What is expected
Return the data below in full and exactly, except that the pictures are dropped.

Dataset excerpt
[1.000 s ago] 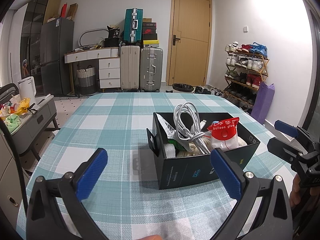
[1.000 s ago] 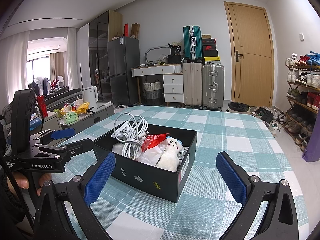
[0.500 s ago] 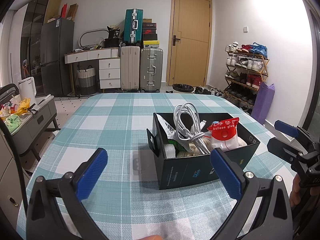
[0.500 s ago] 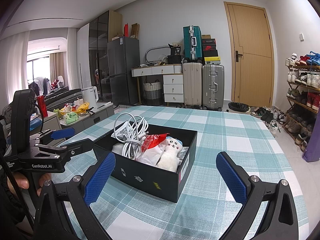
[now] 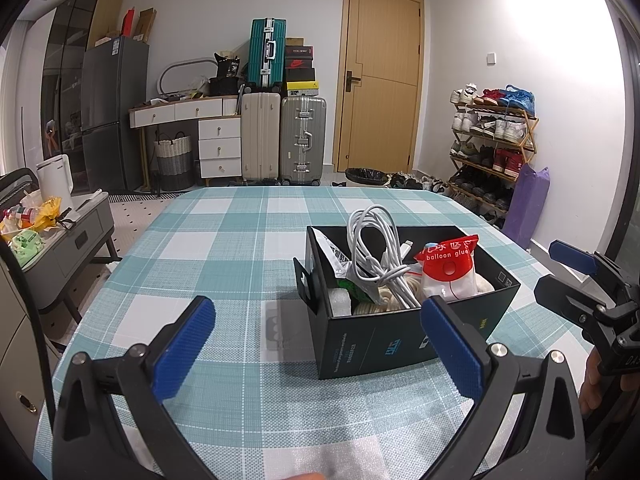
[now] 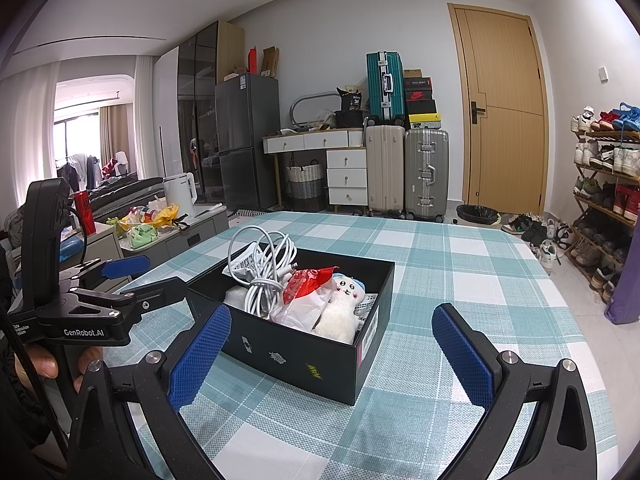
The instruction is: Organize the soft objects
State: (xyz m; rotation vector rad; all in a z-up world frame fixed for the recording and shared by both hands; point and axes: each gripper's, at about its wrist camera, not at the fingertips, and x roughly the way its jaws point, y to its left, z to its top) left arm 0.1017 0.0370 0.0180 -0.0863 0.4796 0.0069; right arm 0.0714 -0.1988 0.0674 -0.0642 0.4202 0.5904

Solution to this problem
[1.000 s ago] 
[1.000 s ago] 
[0.500 s ago] 
[0.500 s ago] 
[now] 
[now] 
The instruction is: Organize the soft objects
State: (xyz m; rotation vector rad; all in a z-up world frame fixed for the recording and shared by both hands; point and axes: each gripper's, at about its wrist camera, not at the fingertips, and x roughly the way its jaws point, y to its left, z to its top) left arm 0.1017 0.0370 0.0180 -0.0863 0.4796 0.0069; right arm 0.0714 -0.1988 0.0674 -0.0642 0.4202 0.5904

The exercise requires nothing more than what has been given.